Restate word for word the lines of the records below, starting at the line that contains "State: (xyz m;" and ending at the line that contains "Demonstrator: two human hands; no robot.", with both of those lines included and nothing else.

- - -

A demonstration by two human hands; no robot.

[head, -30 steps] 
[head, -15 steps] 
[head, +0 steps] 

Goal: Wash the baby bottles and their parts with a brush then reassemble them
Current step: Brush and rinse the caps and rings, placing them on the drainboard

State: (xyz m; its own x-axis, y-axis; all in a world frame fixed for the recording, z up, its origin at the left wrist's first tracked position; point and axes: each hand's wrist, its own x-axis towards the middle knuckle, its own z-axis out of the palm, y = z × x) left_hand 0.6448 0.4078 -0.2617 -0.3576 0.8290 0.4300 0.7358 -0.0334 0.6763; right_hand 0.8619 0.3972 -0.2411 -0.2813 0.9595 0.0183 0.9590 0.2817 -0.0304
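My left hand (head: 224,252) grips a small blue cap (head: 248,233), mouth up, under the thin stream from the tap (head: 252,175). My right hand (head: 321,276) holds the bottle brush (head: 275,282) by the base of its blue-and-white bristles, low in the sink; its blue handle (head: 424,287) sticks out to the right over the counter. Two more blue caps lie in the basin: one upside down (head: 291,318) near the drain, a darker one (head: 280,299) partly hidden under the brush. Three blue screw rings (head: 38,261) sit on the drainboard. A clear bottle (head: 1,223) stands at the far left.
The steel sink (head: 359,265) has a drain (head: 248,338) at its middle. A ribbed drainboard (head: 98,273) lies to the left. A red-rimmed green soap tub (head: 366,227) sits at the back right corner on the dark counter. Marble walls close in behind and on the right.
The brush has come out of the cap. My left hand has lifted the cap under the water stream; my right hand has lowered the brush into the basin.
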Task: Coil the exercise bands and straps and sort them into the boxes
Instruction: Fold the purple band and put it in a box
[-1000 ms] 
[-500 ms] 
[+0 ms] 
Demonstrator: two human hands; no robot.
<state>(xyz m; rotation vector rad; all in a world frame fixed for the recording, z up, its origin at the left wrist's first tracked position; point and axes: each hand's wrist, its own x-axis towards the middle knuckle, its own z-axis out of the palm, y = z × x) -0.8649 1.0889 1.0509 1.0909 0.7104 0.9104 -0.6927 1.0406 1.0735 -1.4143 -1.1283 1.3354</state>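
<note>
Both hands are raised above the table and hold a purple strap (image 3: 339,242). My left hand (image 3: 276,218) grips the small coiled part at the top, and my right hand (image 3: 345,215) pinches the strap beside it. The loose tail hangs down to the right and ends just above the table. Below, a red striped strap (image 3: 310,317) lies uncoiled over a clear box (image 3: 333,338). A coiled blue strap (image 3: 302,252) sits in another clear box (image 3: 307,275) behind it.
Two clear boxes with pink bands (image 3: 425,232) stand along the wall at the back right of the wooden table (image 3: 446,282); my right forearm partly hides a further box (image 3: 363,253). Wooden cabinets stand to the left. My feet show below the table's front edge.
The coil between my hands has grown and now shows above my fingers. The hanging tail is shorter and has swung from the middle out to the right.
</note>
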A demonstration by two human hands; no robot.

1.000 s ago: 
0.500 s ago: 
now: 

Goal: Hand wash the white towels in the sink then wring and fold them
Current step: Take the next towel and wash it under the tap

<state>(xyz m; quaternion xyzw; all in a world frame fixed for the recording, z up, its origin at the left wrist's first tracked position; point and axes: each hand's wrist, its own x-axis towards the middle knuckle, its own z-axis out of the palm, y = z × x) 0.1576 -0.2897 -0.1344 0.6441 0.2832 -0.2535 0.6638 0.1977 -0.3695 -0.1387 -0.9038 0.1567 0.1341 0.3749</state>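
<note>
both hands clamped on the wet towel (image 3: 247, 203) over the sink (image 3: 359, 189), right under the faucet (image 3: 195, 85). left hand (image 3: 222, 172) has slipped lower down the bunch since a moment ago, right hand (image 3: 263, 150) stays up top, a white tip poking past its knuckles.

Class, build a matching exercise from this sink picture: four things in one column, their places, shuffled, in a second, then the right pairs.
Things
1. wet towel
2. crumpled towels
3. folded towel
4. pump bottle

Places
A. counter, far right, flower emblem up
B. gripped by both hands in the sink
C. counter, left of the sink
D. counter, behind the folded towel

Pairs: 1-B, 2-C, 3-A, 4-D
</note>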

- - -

### OUTPUT OF THE TASK
State: (xyz m; its own x-axis, y-axis; all in a world frame fixed for the recording, z up, its origin at the left wrist's first tracked position; point and axes: each hand's wrist, its own x-axis towards the middle knuckle, its own z-axis out of the palm, y = z × x) left_hand 0.6448 0.4078 -0.2617 -0.3576 0.8290 0.4300 0.7358 -0.0334 0.6763; right_hand 0.8619 0.3972 -0.2411 -0.2813 0.9595 0.0183 0.9590 0.2817 -0.0304
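My left hand (head: 224,252) grips a small blue cap (head: 248,233), mouth up, under the thin stream from the tap (head: 252,175). My right hand (head: 321,276) holds the bottle brush (head: 275,282) by the base of its blue-and-white bristles, low in the sink; its blue handle (head: 424,287) sticks out to the right over the counter. Two more blue caps lie in the basin: one upside down (head: 291,318) near the drain, a darker one (head: 280,299) partly hidden under the brush. Three blue screw rings (head: 38,261) sit on the drainboard. A clear bottle (head: 1,223) stands at the far left.
The steel sink (head: 359,265) has a drain (head: 248,338) at its middle. A ribbed drainboard (head: 98,273) lies to the left. A red-rimmed green soap tub (head: 366,227) sits at the back right corner on the dark counter. Marble walls close in behind and on the right.
The brush has come out of the cap. My left hand has lifted the cap under the water stream; my right hand has lowered the brush into the basin.
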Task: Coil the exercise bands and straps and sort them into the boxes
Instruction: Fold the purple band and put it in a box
[-1000 ms] 
[-500 ms] 
[+0 ms] 
Demonstrator: two human hands; no robot.

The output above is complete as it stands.